**What the task asks**
Tell me how many lines in the data include "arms", and keep the reply to that number.

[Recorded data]
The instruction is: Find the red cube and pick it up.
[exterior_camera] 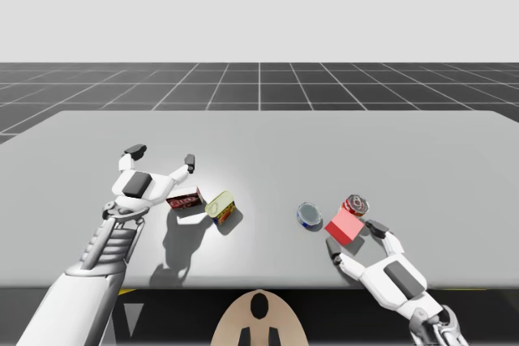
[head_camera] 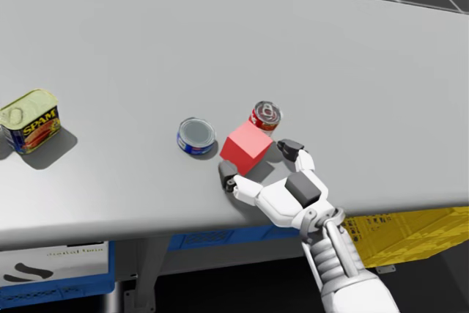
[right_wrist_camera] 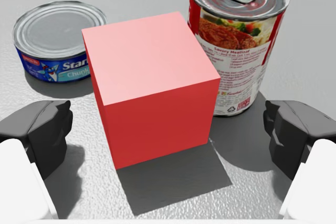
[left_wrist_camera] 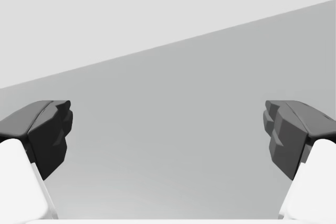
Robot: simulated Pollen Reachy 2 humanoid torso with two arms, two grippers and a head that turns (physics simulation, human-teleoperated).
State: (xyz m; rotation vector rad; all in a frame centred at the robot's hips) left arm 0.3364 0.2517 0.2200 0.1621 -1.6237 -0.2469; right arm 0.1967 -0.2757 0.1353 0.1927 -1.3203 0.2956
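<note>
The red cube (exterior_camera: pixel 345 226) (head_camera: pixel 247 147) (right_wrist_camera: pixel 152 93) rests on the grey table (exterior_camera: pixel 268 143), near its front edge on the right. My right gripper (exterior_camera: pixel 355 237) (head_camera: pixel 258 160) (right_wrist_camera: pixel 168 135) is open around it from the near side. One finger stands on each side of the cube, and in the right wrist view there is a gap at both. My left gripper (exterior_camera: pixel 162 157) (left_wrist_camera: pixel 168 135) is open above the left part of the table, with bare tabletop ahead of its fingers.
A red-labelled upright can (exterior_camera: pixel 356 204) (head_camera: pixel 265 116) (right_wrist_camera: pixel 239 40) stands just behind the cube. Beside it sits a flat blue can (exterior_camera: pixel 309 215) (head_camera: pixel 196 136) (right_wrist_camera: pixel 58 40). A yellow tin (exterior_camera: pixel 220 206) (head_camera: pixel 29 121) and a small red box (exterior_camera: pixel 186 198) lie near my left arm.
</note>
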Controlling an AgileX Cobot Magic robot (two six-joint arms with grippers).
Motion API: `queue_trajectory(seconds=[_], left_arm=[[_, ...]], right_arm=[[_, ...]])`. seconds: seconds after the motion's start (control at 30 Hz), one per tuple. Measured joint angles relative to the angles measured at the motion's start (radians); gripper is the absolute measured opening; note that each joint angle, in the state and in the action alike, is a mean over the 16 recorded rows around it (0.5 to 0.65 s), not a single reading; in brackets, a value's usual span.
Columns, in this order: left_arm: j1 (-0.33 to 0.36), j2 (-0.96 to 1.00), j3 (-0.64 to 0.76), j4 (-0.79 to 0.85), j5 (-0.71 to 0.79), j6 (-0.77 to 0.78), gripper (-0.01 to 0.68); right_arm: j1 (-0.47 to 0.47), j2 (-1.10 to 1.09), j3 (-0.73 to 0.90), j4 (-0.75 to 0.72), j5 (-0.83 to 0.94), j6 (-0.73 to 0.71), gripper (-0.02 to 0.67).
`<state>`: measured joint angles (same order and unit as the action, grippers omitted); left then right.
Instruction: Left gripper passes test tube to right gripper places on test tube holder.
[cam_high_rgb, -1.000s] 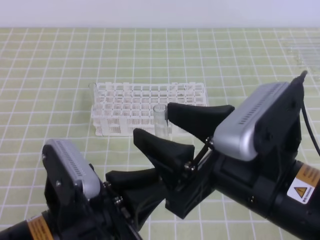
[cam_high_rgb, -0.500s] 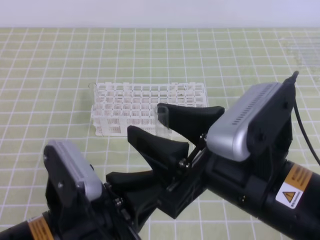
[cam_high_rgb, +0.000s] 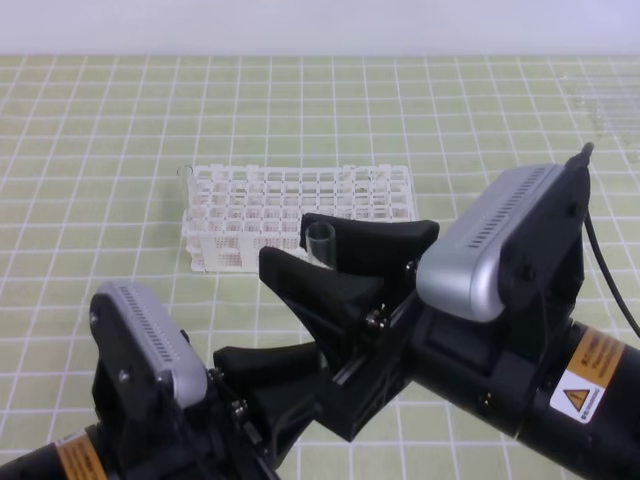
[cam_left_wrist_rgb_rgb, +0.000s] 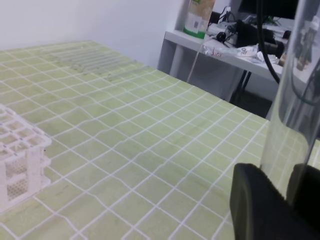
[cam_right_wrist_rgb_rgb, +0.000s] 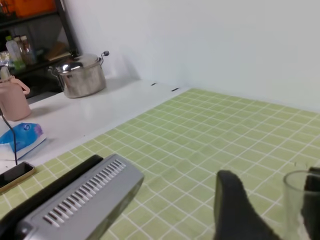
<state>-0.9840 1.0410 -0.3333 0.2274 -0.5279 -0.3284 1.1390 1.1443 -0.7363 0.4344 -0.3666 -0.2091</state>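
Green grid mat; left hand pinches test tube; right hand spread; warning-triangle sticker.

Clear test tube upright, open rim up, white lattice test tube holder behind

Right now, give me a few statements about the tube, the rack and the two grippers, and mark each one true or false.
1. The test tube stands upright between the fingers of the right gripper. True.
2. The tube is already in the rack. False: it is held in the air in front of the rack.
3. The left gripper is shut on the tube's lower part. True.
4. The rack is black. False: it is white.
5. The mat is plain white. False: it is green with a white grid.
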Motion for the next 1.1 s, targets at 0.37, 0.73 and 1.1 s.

**Your response**
2